◆ About this task:
Restate every entry verbatim; drop the pictures.

======== Data for this task ========

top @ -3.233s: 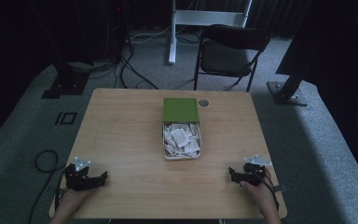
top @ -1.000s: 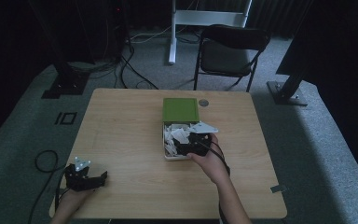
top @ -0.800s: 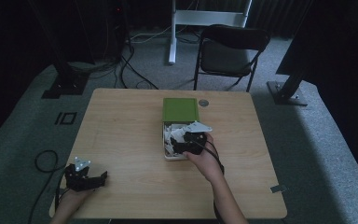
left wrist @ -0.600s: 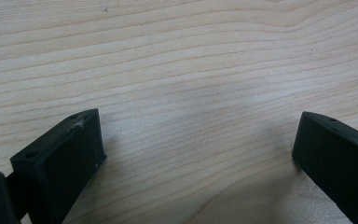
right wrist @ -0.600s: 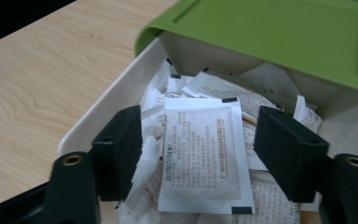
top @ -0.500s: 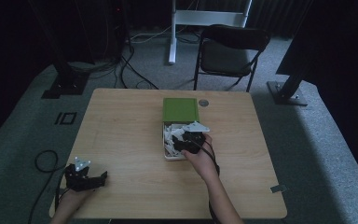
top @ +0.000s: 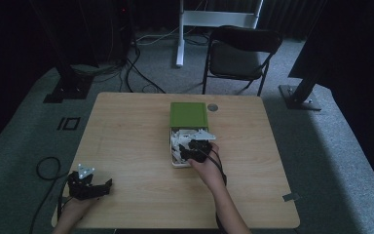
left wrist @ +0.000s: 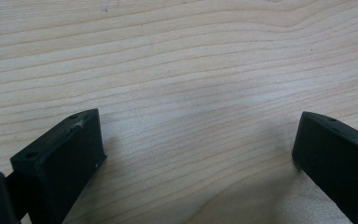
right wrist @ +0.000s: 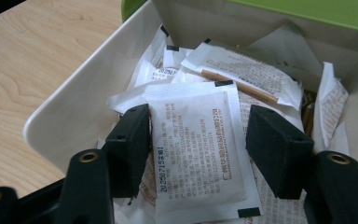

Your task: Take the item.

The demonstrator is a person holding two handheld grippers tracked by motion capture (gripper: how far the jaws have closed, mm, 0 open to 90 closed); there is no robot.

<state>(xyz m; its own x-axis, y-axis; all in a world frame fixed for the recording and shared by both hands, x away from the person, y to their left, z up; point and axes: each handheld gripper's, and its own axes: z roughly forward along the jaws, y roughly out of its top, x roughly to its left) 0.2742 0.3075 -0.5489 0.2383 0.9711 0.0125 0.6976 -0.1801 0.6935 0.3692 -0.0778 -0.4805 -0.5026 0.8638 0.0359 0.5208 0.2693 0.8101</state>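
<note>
Right gripper view looks down between the two black jaws of the right gripper (right wrist: pixel 196 149), which have just been closing and now stand partway in, one on each long side of a white sachet (right wrist: pixel 198 154) printed with brown text; the left jaw touches its edge, while I cannot tell whether the right one presses on it. That sachet lies on top of a heap of like sachets inside a white box (right wrist: pixel 70 116), whose green lid (right wrist: pixel 307 11) is hinged back at the far end. From the high view, the box (top: pixel 173 146) sits just past the middle of the surface (top: pixel 126 136), nearer the far edge, and the right gripper (top: pixel 193 148) dips into its near end. Off at the near left corner the left gripper (top: pixel 88 184) rests low, and the left gripper view shows its jaws spread wide over bare wood (left wrist: pixel 191 84) with nothing between them
</note>
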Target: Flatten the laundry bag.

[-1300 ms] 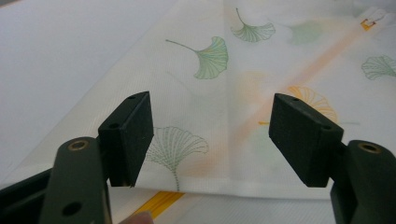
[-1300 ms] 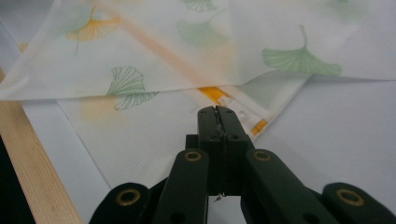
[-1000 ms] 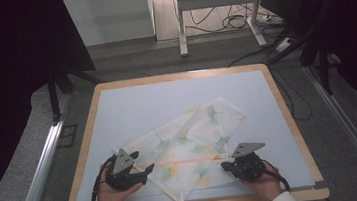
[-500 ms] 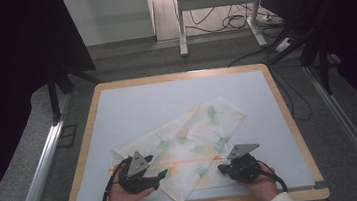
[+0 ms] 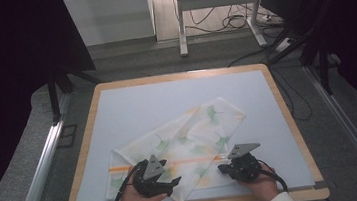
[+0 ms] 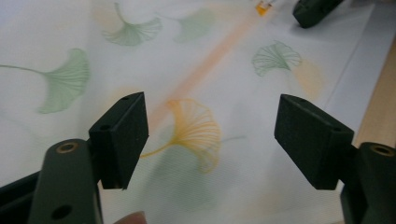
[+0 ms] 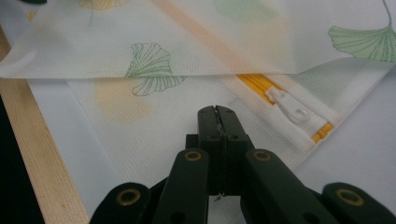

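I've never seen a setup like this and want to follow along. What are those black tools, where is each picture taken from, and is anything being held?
A person holds a hand-operated two-jaw gripper in each hand. The high view looks down on a blue-matted table; each gripper view looks along its own jaws. On the mat lies a white mesh bag printed with ginkgo leaves, with an orange zipper. The left gripper hangs over the bag; its jaws have just been opening, pads clear of the fabric. The right gripper is shut, tips resting on the mesh near the zipper's end; a pinch is not discernible.
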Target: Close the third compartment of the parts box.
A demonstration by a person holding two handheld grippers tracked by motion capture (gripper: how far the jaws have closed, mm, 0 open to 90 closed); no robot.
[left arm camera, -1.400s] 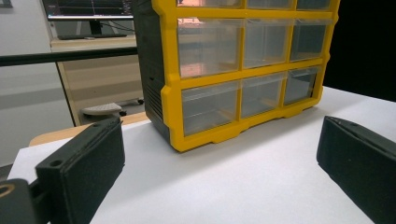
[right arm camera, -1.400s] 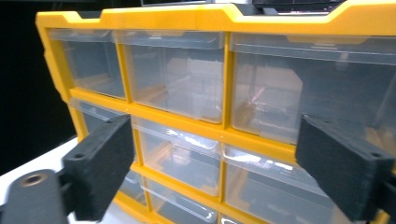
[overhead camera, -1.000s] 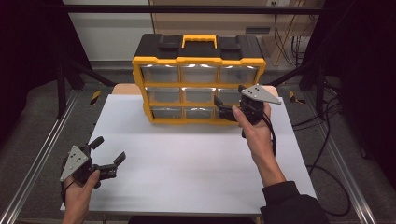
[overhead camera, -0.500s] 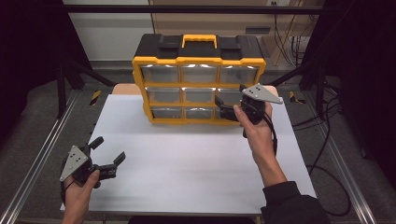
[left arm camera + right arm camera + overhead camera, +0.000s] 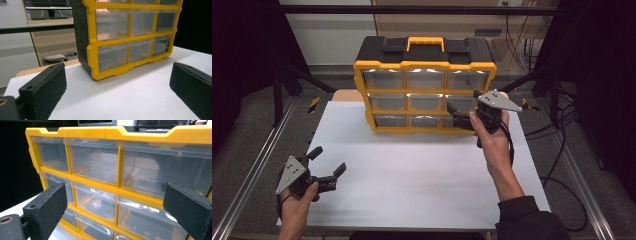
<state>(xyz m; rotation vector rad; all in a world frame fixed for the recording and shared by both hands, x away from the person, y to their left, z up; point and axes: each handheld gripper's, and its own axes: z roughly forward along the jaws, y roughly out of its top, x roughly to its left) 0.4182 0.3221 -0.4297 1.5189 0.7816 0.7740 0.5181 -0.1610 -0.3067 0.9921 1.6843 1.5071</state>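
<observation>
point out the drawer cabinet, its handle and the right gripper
drawer cabinet [image 5: 424, 91], high view, on its yellow front frame
handle [image 5: 425, 41], high view, on the yellow top bar
right gripper [image 5: 455, 115], high view, midway between its fingertips

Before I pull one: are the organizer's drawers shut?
Shut, those on show: the clear drawers sit flush in the organizer's yellow frame; right gripper covers some.

A yellow-framed drawer cabinet [image 5: 424, 85] stands upright at the table's far edge, clear drawers shut.

Honestly can't read any text, brand or number anywhere, not even on the yellow drawer organizer [image 5: 424, 85] mid-frame.
</observation>
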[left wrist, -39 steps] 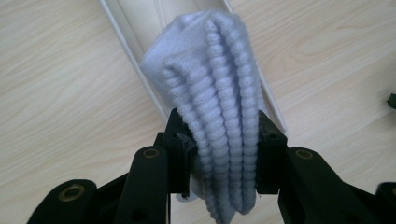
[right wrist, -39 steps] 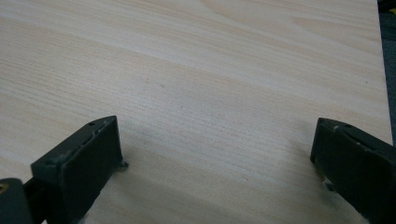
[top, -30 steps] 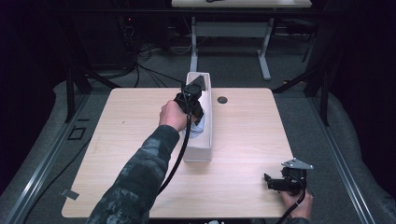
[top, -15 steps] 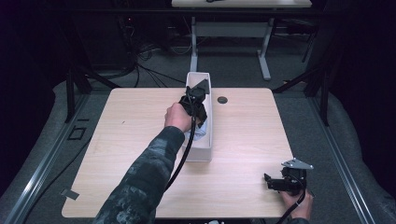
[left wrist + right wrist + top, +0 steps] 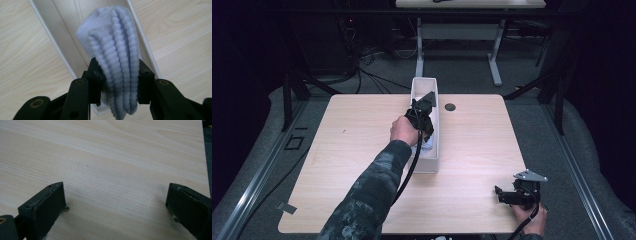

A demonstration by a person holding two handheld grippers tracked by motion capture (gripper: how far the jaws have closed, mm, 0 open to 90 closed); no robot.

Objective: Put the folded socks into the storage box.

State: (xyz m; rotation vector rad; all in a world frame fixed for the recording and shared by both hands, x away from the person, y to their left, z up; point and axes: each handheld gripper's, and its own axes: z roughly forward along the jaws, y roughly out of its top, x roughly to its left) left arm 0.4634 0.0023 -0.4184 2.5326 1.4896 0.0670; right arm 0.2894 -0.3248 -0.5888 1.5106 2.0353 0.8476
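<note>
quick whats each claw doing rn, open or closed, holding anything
Left claw: closed on the folded light blue cloth, over the white tray.
Right claw: open, holding nothing, above the bare wooden table.

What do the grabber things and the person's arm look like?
Both grippers are black. The left gripper trails a black cable along a camouflage sleeve. Its fingers are blocky, on arms with round brass-coloured pivot rings. The right gripper carries a grey three-cornered plate; its fingers are flat, scuffed black pads.

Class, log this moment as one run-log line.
left gripper: shut on pale blue cloth over white bin | right gripper: open, idle above table
</note>
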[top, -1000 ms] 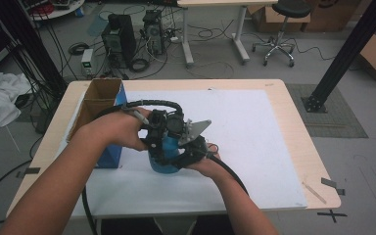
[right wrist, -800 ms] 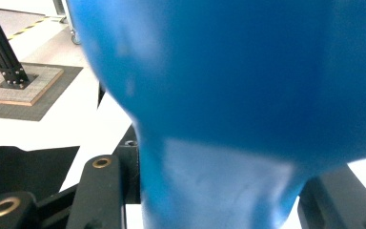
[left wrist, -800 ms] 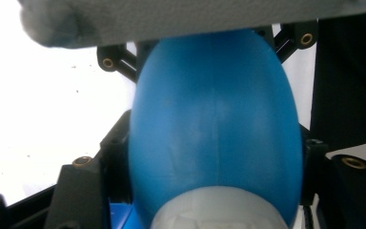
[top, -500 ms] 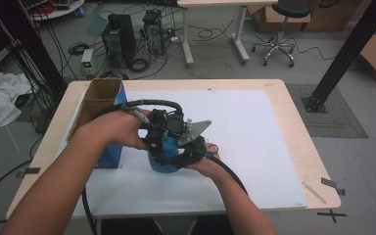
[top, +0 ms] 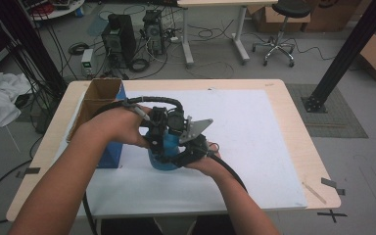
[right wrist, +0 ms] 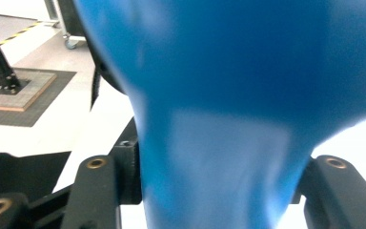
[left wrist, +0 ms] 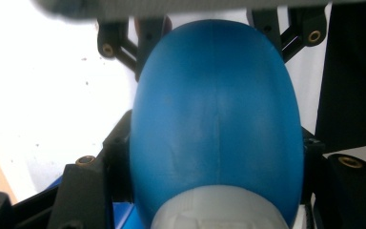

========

◆ Answer:
top @ -3.233s: 
top @ -1.000s: 
top @ -0.800s: 
left wrist @ -0.600s: 
right wrist @ -0.600s: 
top @ -0.500s: 
top @ +0.000s: 
left wrist @ +0.000s: 
right wrist @ +0.000s: 

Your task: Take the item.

The demonstrator is a person holding two handheld grippers tracked by motion capture (gripper: how far the jaws have closed, mm, 0 open to 90 closed); there is no robot.

<state>(xyz m; its own x-axis, y-axis; all in a world frame fixed for the recording and shared by both hands, x away from the person, y to their left, z up; point and axes: each handheld gripper's, and its own axes: z roughly forward along the jaws, y roughly out of its top, x roughly to its left) 0.2742 0.3075 -0.5489 0.2383 0.9711 0.0125 0.6976 -0.1801 0.6935 0.3692 -0.0778 -0.4805 -0.5026 0.8638 0.0359 0.5208 0.2693 0.8101</state>
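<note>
Right gripper view looks down between the two black jaws of the right gripper (right wrist: pixel 196 149), which have just been closing and now stand partway in, one on each long side of a white sachet (right wrist: pixel 198 154) printed with brown text; the left jaw touches its edge, while I cannot tell whether the right one presses on it. That sachet lies on top of a heap of like sachets inside a white box (right wrist: pixel 70 116), whose green lid (right wrist: pixel 307 11) is hinged back at the far end. From the high view, the box (top: pixel 173 146) sits just past the middle of the surface (top: pixel 126 136), nearer the far edge, and the right gripper (top: pixel 193 148) dips into its near end. Off at the near left corner the left gripper (top: pixel 88 184) rests low, and the left gripper view shows its jaws spread wide over bare wood (left wrist: pixel 191 84) with nothing between them
</note>
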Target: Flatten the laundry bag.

[-1300 ms] 
[-1300 ms] 
[-1000 ms] 
[-500 ms] 
[+0 ms] 
[+0 ms] 
[+0 ms] 

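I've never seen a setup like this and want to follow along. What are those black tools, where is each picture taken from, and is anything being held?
A person holds a hand-operated two-jaw gripper in each hand. The high view looks down on a blue-matted table; each gripper view looks along its own jaws. On the mat lies a white mesh bag printed with ginkgo leaves, with an orange zipper. The left gripper hangs over the bag; its jaws have just been opening, pads clear of the fabric. The right gripper is shut, tips resting on the mesh near the zipper's end; a pinch is not discernible.
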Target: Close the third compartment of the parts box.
A demonstration by a person holding two handheld grippers tracked by motion capture (gripper: how far the jaws have closed, mm, 0 open to 90 closed); no robot.
[left arm camera, -1.400s] 
[right arm camera, -1.400s] 
[overhead camera, -1.000s] 
[overhead camera, -0.500s] 
[left arm camera + right arm camera + overhead camera, +0.000s] 
<state>(xyz m; rotation vector rad; all in a world frame fixed for the recording and shared by both hands, x away from the person, y to their left, z up; point and axes: each handheld gripper's, and its own axes: z roughly forward along the jaws, y roughly out of its top, x roughly to its left) 0.4182 0.3221 -0.4297 1.5189 0.7816 0.7740 0.5181 -0.1610 -0.3067 0.9921 1.6843 1.5071</state>
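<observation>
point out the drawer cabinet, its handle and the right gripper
drawer cabinet [image 5: 424, 91], high view, on its yellow front frame
handle [image 5: 425, 41], high view, on the yellow top bar
right gripper [image 5: 455, 115], high view, midway between its fingertips

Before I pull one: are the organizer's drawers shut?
Shut, those on show: the clear drawers sit flush in the organizer's yellow frame; right gripper covers some.

A yellow-framed drawer cabinet [image 5: 424, 85] stands upright at the table's far edge, clear drawers shut.

Honestly can't read any text, brand or number anywhere, not even on the yellow drawer organizer [image 5: 424, 85] mid-frame.
</observation>
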[left wrist, -39 steps] 
[right wrist, -39 steps] 
[top, -30 steps] 
[top, -15 steps] 
[left wrist + right wrist + top, +0 steps] 

A demonstration by a person holding two handheld grippers tracked by motion capture (gripper: how far the jaws have closed, mm, 0 open to 90 closed); no robot.

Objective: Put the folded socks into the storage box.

State: (xyz m; rotation vector rad; all in a world frame fixed for the recording and shared by both hands, x away from the person, y to their left, z up; point and axes: each handheld gripper's, and its own axes: z roughly forward along the jaws, y roughly out of its top, x roughly to its left) left arm 0.4634 0.0023 -0.4184 2.5326 1.4896 0.0670; right arm 0.2894 -0.3248 -0.5888 1.5106 2.0353 0.8476
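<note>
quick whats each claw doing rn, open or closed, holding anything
Left claw: closed on the folded light blue cloth, over the white tray.
Right claw: open, holding nothing, above the bare wooden table.

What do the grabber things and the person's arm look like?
Both grippers are black. The left gripper trails a black cable along a camouflage sleeve. Its fingers are blocky, on arms with round brass-coloured pivot rings. The right gripper carries a grey three-cornered plate; its fingers are flat, scuffed black pads.

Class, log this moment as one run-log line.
left gripper: shut on pale blue cloth over white bin | right gripper: open, idle above table
</note>
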[top, -1000 ms] 
[right wrist, -800 ms] 
[left wrist, -800 ms] 
[top, -500 ms] 
[top, +0 ms] 
[right wrist, +0 ms] 
[left wrist, +0 ms] 

This exercise has been completed.